As reported by others [10, 11, 14, 16, 39,40,41], HIV was independently associated with higher concentrations of both sCD14 and sCD163, which in turn have been found to predict non-AIDS comorbidities as well as mortality in PLWH [10, 17,18,19,20, 23]. Activated monocytes are integral in the pathogenesis of vascular and pulmonary diseases, and soluble inflammation markers are thought to, in part, reflect inflammation in the vasculature as well as in the airways [14, 15, 42, 43]. Both vascular and pulmonary disease are strongly related to tobacco smoking, which is prevalent among PLWH [3, 44] where the risk of cardiovascular disease may be greater among PLWH who smoke than among uninfected smokers [7]. Increased immune activation has been speculated to be a potential mediator of this effect [7, 45, 46]. Although smoking status was strongly associated with monocyte counts in PLWH, we did not find evidence to support that smoking status is associated with soluble monocyte activation markers. This contrast with previous reports that have found higher levels of sCD14 and lower levels of sCD163 among smokers compared with nonsmokers [46, 47], and suggests that the detrimental health effects of tobacco smoking may not be mediated through monocyte activation. High concentrations of monocyte activation markers were also associated with higher mean monocyte counts. PLWH has lower monocyte counts than uninfected controls but higher concentrations of monocyte activation markers suggesting either higher production of monocyte activation markers per cell in PLWH or a contribution from macrophages located outside circulation[42, 48].

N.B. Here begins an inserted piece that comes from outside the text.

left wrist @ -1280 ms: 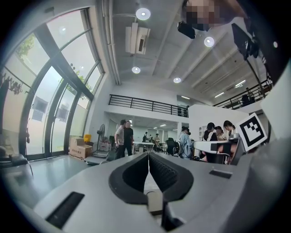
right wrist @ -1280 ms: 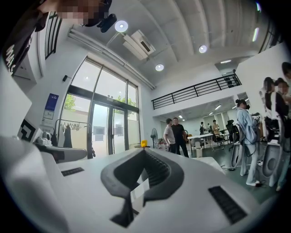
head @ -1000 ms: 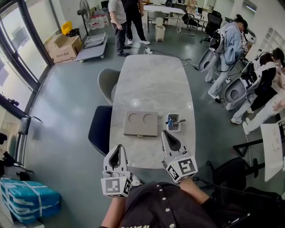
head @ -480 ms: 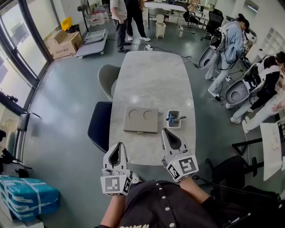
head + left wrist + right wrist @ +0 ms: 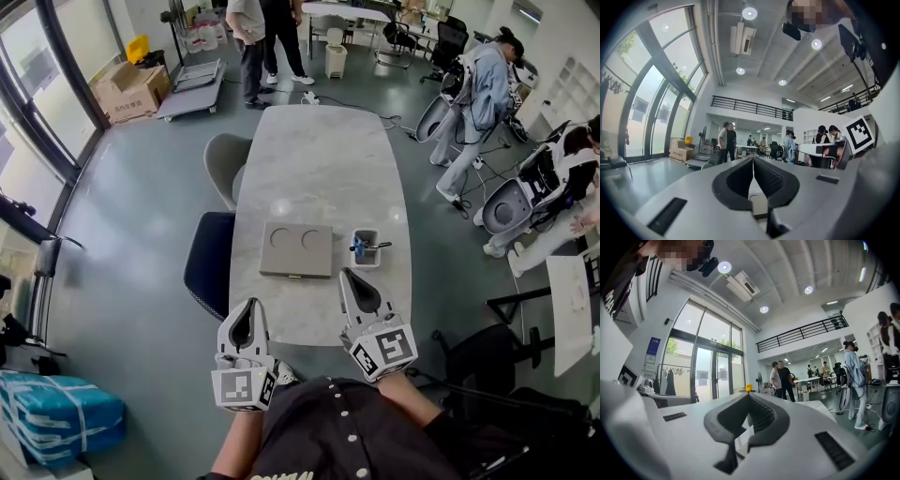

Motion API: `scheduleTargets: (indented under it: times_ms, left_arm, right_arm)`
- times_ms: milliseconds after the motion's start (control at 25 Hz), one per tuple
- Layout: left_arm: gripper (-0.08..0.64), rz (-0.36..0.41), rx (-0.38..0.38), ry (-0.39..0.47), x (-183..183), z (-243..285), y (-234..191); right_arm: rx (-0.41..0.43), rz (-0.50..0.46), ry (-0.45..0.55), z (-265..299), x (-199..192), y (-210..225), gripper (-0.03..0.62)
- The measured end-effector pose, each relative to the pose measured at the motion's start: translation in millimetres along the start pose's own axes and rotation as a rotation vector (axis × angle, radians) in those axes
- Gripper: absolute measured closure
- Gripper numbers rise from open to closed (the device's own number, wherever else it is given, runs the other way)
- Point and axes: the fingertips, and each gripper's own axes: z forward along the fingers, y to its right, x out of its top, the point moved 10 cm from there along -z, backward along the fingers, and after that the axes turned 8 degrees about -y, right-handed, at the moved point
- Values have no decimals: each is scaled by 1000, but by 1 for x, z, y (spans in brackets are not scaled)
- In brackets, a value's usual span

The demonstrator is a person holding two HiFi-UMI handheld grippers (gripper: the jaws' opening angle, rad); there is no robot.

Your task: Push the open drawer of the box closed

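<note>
A flat grey box (image 5: 295,248) with two round recesses in its top lies on the long marble table (image 5: 319,159). A small handle (image 5: 293,277) shows at its near edge; how far the drawer stands out I cannot tell. My right gripper (image 5: 343,274) hovers over the table's near end, just right of the box's front corner, shut and empty. My left gripper (image 5: 249,306) is held at the near-left table edge, shut on nothing. In the left gripper view the left gripper (image 5: 752,159) has its jaws meeting at the tip, and in the right gripper view so does the right gripper (image 5: 749,396). Both gripper views look out across the room.
A small clear holder with pens (image 5: 365,251) stands right of the box. A dark chair (image 5: 208,267) and a grey chair (image 5: 225,173) sit along the table's left side. People stand at the far end (image 5: 265,37) and to the right (image 5: 473,103).
Both grippers stay almost where they were. The head view has shifted slightly, so the table and box sit a little higher in the frame.
</note>
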Motion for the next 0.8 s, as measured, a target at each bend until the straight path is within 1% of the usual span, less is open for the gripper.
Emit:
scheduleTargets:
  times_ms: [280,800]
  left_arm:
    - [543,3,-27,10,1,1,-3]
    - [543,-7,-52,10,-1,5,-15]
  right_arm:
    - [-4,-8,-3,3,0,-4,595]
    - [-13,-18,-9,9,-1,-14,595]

The main limitation to this study is the cross-sectional design, and we cannot conclude on causality. We used monocytes in peripheral blood from a drawn blood sample as representative for all monocytes and were not able to measure monocytes that may have adhered to the arterial vessel walls and have no information about tissue macrophages. Nor did we distinguish between different peripheral monocyte subsets. These limitations would, however, presumably have affected both PLWH and uninfected controls equally. Strengths of this study include the large, well-characterized study population, which was matched on sex and age, and the uniform collection and analysis of data which allowed us to explore the independent association of HIV serostatus with monocyte count.

Concluding remarks

In conclusion, PLWH had lower mean monocyte counts and higher prevalence of monocytopenia, but higher concentrations of monocyte activation markers than uninfected controls. These associations remained after adjusting for confounders. Although monocytes concentrations were lower, the absolute difference was small, and any clinical implications of lower peripheral monocytes levels in PLWH are likely small. In contrast, high concentrations of monocyte activation markers have previously been implicated as drivers of non-AIDS comorbidity, and large-scale prospective studies aiming to determine any causal role of monocyte activation markers in the pathogenesis leading to non-AIDS comorbidity are warranted.

Contribution to the field statement

Monocytes are drivers in the pathogenesis of inflammation-related diseases such as atherosclerosis. Monocytes express CD4 and CCR5 and can be infected by HIV. Increased levels of monocyte activation markers in persons living with HIV (PLWH) have previously been reported but the impact of HIV on circulating monocyte count, and the clinical significance of this in treated PLWH has not been explored. We investigated this in a large cohort of 871 PLWH from COCOMO and 4,355 matched uninfected controls. We also measured levels of soluble CD14 and CD163 that are systemic markers of monocyte activation.

Monocytopenia was more common in PLWH than in uninfected and this remained after controlling for confounding. Monocyte concentration was also lower in PLWH than in uninfected, but the absolute difference was small and likely without clinical relevance. Despite lower levels of circulating monocytes and more with monocytopenia, the level of soluble markers of monocyte activation was higher among PLWH.

We are the first to report that the monocyte count is associated with HIV status in well-treated PLWH. Our sample is large and well-characterized.